*How to complete this task*:
Set down the data below word for word, and leave the images aside.

*Given material*:
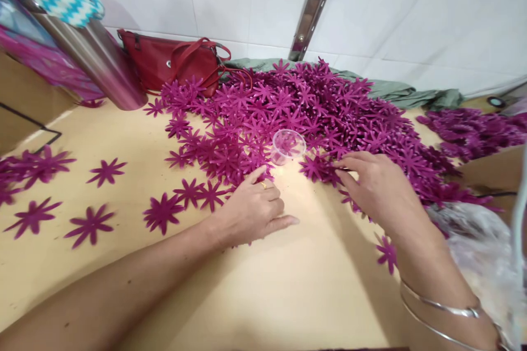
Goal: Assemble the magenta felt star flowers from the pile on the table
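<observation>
A big heap of magenta star-shaped flower cutouts (296,109) covers the far middle of the tan table (288,285). A small clear plastic cup (288,146) lies in the heap's near edge. My left hand (253,205) rests on the table just in front of the heap, fingers curled loosely, index finger touching a cutout by the cup. My right hand (370,184) lies palm down on the heap's near right edge, fingers stretched over a cutout (315,167). Silver bangles (444,307) sit on my right wrist.
Single cutouts (89,225) lie spread over the left of the table. A red handbag (173,63) and a steel flask (96,60) stand at the back left by the white tiled wall. Green cloth (395,92) lies behind the heap. A clear plastic bag (481,252) sits at the right.
</observation>
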Demonstrator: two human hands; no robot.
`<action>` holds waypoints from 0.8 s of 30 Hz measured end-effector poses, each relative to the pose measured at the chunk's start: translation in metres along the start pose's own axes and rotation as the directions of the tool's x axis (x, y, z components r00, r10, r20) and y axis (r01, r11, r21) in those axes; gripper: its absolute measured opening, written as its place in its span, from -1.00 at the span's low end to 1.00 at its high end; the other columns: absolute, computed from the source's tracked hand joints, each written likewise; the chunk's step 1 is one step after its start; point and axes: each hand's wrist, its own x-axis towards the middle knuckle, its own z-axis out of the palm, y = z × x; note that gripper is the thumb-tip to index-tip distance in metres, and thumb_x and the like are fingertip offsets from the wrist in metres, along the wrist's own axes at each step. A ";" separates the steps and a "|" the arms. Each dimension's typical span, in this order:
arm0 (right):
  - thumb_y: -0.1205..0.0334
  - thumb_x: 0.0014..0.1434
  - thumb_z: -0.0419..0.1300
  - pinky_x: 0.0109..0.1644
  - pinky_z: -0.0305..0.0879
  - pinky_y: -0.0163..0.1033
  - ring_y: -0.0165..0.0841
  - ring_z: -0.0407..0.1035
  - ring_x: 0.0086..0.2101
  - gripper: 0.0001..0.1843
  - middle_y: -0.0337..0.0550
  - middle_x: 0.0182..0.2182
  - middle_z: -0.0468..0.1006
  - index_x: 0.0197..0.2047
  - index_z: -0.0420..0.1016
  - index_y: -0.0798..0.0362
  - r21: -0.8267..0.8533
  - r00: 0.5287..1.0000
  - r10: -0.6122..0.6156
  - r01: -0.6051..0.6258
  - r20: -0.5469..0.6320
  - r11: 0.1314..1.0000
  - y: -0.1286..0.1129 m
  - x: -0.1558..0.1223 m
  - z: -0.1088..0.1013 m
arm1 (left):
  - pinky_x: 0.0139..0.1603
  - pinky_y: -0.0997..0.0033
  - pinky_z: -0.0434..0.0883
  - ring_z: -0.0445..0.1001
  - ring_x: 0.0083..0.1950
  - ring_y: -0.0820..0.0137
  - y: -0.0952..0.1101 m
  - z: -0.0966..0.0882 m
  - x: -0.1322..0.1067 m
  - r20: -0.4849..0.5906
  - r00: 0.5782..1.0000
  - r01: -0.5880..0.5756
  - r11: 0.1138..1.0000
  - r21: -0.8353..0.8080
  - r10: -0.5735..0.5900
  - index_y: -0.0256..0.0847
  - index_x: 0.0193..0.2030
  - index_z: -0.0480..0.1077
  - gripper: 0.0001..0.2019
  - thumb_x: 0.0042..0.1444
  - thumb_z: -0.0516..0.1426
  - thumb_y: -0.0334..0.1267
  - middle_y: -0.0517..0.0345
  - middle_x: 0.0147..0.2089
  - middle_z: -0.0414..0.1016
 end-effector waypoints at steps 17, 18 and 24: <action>0.14 0.41 0.18 -0.19 0.34 -0.24 -0.28 0.54 -0.28 -0.83 -0.17 -0.26 0.68 -0.13 0.57 0.00 0.644 0.983 0.174 -0.096 -0.058 0.759 -0.077 -0.013 0.009 | 0.49 -0.54 0.00 0.11 0.59 -0.15 0.007 0.001 -0.004 0.087 0.905 0.363 0.864 0.349 -0.416 -0.25 0.34 0.38 -0.49 0.45 0.01 0.05 -0.25 0.52 0.27; 0.15 0.41 0.19 -0.17 0.35 -0.24 -0.28 0.55 -0.27 -0.84 -0.17 -0.25 0.68 -0.12 0.57 0.00 0.658 0.980 0.179 -0.082 -0.081 0.748 -0.078 -0.013 0.012 | 0.49 -0.54 0.00 0.11 0.59 -0.15 0.005 0.000 -0.005 0.076 0.897 0.386 0.854 0.350 -0.436 -0.24 0.36 0.37 -0.47 0.45 0.01 0.06 -0.26 0.53 0.26; 0.19 0.40 0.21 -0.14 0.39 -0.25 -0.30 0.56 -0.27 -0.86 -0.17 -0.27 0.68 -0.14 0.59 0.01 0.718 0.969 0.205 -0.043 -0.140 0.695 -0.082 -0.012 0.017 | 0.47 -0.61 0.00 0.13 0.58 -0.14 -0.010 -0.020 -0.022 0.091 0.841 0.472 0.806 0.356 -0.533 -0.16 0.38 0.37 -0.50 0.45 0.00 0.02 -0.12 0.53 0.29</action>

*Exercise solution*:
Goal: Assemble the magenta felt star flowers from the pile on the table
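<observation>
A big heap of magenta star-shaped flower cutouts (296,109) covers the far middle of the tan table (288,285). A small clear plastic cup (288,146) lies in the heap's near edge. My left hand (253,205) rests on the table just in front of the heap, fingers curled loosely, index finger touching a cutout by the cup. My right hand (370,184) lies palm down on the heap's near right edge, fingers stretched over a cutout (315,167). Silver bangles (444,307) sit on my right wrist.
Single cutouts (89,225) lie spread over the left of the table. A red handbag (173,63) and a steel flask (96,60) stand at the back left by the white tiled wall. Green cloth (395,92) lies behind the heap. A clear plastic bag (481,252) sits at the right.
</observation>
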Demonstrator: two human hands; no robot.
`<action>` holds waypoints from 0.8 s of 30 Hz measured end-effector poses, each relative to the pose measured at the chunk's start: translation in metres along the start pose's own axes and rotation as the directions of the tool's x axis (x, y, z components r00, r10, r20) and y axis (r01, r11, r21) in those axes; gripper: its absolute measured opening, written as its place in its span, from -1.00 at the span's low end to 1.00 at its high end; the other columns: absolute, computed from the source's tracked hand joints, each written likewise; the chunk's step 1 is one step after its start; point and axes: each hand's wrist, its own x-axis towards the middle knuckle, its own z-axis out of the palm, y = z × x; note that gripper is the thumb-tip to index-tip distance in metres, and thumb_x and the like are fingertip offsets from the wrist in metres, along the wrist's own axes at each step. A ";" separates the steps and a "|" the arms. Each dimension's typical span, in this order:
arm0 (right):
  - thumb_y: -0.1205..0.0334
  - thumb_x: 0.0014..0.1434
  - thumb_z: -0.0419..0.1300
  - pinky_x: 0.0109..0.1644
  - pinky_z: -0.0305..0.0879
  - pinky_y: -0.0163..0.1033
  - ring_y: -0.0165..0.0841
  - ring_z: -0.0407..0.1035
  - ring_x: 0.0086..0.2101
  - gripper: 0.0001..0.1843
  - middle_y: -0.0337..0.0550
  - middle_x: 0.0182..0.2182
  - middle_z: -0.0468..0.1006
  - index_x: 0.0197..0.2047
  - index_z: -0.0420..0.1016
  - index_y: -0.0798..0.0362
  - r21: -0.8267..0.8533
  - r00: 0.5287..1.0000
  - r10: -0.6122..0.6156
  - r01: -0.6051..0.6258
  - r20: -0.5469..0.6320
  - r11: 0.1314..1.0000
  - y: -0.1286..0.1129 m
  - x: -0.1558..0.1223 m
  - z: -0.1088..0.1013 m
arm1 (left):
  - pinky_x: 0.0139..0.1603
  - pinky_y: -0.0997..0.0033
  - pinky_z: -0.0434..0.0883
  - ring_z: -0.0445..0.1001
  - ring_x: 0.0083..0.1950
  - ring_y: -0.0820..0.0137
  - y: -0.0952..0.1101 m
  - z: -0.0966..0.0882 m
  - x: -0.1322..0.1067 m
  - r20: -0.4849..0.5906
  - r00: 0.5782..1.0000
  - r01: -0.5880..0.5756
  - r11: 0.1138..1.0000
  - r21: -0.8353..0.8080
  - r10: -0.5735..0.5900
  - index_y: -0.0256..0.0847
  - index_x: 0.0193..0.2030
  - index_z: -0.0480..0.1077
  - gripper: 0.0001..0.2019
  - thumb_x: 0.0042..0.1444
  - thumb_z: -0.0516..0.1426
  - thumb_y: -0.0334..0.1267
  - middle_y: -0.0517..0.0345
  - middle_x: 0.0147..0.2089
  - middle_z: -0.0414..0.1016
 end-effector waypoints at steps 17, 18 and 24: <action>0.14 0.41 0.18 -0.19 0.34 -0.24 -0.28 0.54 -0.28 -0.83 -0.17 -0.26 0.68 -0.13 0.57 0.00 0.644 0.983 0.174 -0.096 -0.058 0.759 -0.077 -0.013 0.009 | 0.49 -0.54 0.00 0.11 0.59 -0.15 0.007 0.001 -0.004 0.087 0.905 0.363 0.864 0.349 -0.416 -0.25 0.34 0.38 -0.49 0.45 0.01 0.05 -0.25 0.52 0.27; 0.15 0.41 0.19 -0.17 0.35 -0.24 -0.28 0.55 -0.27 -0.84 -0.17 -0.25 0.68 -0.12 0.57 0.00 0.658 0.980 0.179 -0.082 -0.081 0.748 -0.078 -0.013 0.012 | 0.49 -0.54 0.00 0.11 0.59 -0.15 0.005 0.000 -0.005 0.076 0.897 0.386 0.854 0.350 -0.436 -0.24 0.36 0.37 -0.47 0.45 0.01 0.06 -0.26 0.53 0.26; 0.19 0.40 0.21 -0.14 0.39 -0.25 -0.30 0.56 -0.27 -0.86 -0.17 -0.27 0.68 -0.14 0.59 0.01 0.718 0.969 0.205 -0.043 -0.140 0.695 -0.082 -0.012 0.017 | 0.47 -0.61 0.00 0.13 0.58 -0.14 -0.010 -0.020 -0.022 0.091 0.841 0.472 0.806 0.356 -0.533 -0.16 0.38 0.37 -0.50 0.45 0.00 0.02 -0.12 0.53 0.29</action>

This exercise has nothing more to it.